[Extracted information]
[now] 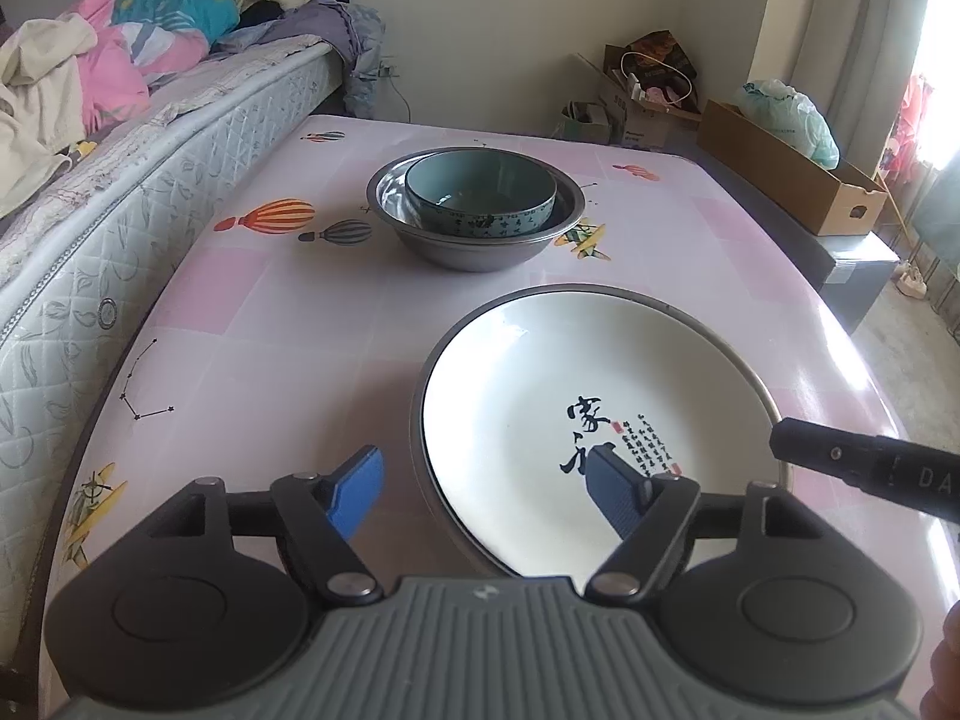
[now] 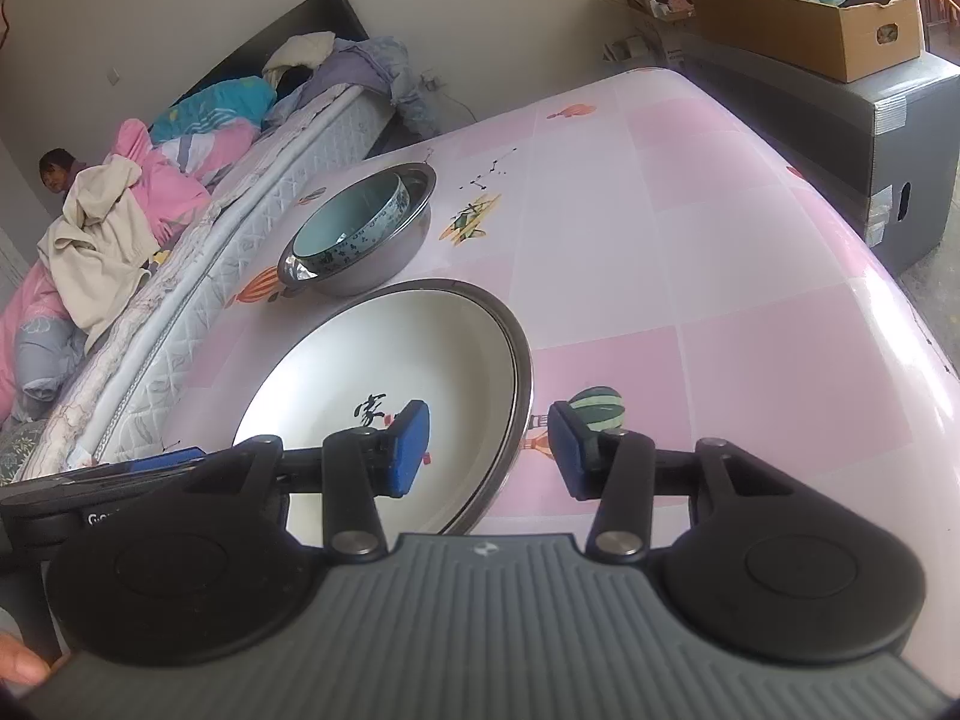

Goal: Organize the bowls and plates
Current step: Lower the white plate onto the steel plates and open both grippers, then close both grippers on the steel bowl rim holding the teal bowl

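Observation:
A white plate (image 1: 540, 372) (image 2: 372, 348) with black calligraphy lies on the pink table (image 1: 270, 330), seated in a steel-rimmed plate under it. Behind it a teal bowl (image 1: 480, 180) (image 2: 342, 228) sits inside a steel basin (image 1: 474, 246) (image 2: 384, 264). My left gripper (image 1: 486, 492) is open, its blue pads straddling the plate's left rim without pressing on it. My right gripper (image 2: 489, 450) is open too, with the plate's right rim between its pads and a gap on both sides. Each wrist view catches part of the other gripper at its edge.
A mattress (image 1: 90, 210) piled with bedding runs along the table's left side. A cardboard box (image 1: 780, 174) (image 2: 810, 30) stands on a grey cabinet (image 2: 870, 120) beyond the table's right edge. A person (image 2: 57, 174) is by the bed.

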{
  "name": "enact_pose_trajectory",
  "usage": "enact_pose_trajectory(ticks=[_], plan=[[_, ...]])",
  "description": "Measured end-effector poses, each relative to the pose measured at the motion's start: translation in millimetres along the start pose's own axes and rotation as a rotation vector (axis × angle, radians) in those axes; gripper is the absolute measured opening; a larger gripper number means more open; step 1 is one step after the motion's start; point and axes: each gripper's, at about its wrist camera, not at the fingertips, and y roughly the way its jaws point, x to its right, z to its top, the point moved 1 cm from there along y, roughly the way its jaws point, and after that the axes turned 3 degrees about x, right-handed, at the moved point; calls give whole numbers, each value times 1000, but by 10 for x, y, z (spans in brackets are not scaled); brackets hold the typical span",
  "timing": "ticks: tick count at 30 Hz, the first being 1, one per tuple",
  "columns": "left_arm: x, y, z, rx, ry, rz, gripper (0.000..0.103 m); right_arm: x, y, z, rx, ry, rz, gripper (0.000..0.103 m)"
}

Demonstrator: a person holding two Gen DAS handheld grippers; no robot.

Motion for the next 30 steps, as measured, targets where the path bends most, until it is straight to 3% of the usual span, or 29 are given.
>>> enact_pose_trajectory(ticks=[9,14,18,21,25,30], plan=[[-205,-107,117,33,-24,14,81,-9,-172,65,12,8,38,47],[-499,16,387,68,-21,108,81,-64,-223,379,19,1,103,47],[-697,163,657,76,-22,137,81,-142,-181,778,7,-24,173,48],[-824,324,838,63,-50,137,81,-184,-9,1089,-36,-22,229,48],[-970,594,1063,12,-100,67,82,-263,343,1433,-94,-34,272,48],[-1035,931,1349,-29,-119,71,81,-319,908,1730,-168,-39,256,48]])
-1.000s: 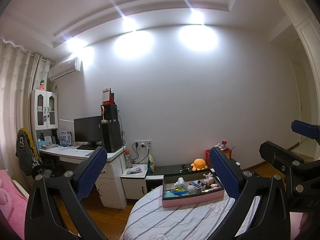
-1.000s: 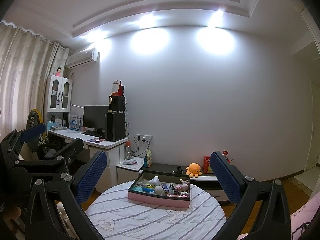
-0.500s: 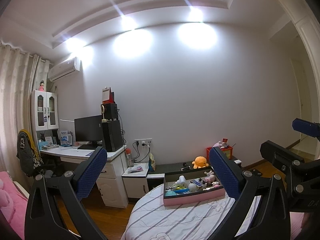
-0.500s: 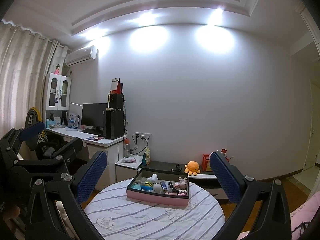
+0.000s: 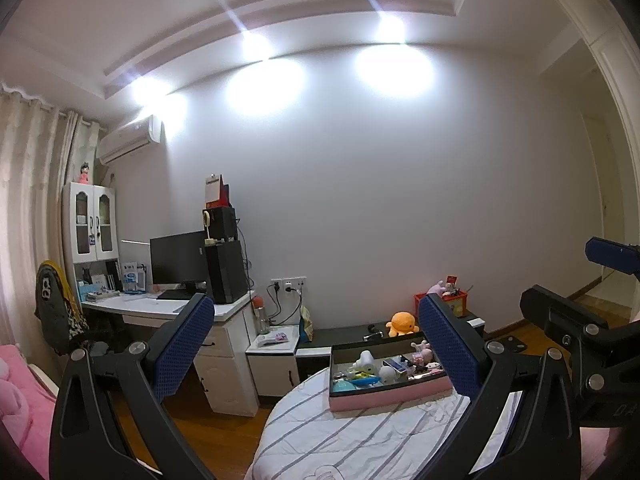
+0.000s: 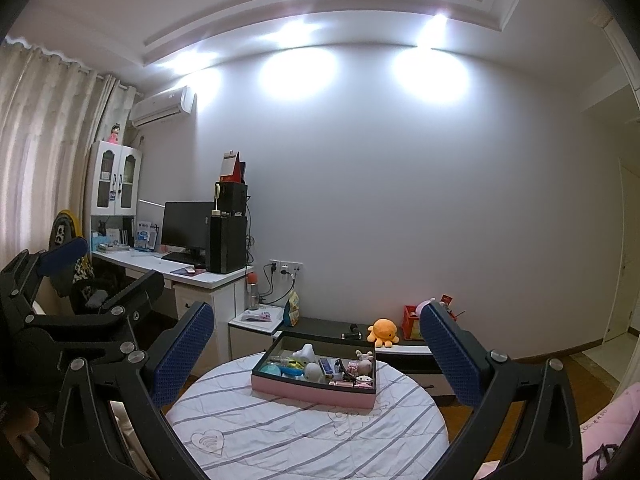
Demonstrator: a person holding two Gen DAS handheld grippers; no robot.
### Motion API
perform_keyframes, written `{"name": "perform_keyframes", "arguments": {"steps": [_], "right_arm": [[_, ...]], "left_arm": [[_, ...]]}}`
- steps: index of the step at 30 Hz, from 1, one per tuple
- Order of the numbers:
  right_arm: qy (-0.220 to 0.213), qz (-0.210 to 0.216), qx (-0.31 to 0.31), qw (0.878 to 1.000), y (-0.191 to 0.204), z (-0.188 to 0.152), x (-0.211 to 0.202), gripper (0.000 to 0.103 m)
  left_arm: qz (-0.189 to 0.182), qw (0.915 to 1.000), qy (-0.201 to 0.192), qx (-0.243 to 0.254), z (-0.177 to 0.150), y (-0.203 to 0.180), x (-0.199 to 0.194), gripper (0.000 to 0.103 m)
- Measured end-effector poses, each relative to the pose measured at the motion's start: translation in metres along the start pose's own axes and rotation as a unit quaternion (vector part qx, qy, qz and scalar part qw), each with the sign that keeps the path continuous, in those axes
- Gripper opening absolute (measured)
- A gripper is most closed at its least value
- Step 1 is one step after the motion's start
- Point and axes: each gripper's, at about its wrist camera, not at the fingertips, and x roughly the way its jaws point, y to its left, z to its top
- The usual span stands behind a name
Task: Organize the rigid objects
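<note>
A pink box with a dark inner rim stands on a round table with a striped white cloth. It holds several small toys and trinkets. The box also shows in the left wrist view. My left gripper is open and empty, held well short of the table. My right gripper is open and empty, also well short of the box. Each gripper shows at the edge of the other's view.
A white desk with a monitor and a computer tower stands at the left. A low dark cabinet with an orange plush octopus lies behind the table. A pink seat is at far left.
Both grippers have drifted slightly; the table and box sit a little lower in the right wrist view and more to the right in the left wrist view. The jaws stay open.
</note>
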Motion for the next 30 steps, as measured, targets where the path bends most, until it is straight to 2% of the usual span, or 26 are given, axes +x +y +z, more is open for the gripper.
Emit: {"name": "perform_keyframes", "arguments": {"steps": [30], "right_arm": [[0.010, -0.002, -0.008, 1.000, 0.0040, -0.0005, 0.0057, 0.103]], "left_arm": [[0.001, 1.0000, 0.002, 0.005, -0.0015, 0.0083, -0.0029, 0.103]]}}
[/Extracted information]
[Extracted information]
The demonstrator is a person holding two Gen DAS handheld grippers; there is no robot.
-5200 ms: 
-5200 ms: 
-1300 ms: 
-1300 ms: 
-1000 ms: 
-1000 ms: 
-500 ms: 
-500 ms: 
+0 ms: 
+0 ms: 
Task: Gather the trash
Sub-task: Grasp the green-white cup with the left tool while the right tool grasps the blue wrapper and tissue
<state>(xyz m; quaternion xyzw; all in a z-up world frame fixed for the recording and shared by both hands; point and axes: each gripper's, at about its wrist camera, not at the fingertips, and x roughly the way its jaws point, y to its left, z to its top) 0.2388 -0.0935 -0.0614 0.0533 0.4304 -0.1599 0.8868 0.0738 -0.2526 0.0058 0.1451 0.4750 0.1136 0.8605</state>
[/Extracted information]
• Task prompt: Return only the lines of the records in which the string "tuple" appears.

• Task response:
  "timing": "ticks: tick count at 30 Hz, the first being 1, one per tuple",
- steps: index of the step at 30 Hz, from 1, one per tuple

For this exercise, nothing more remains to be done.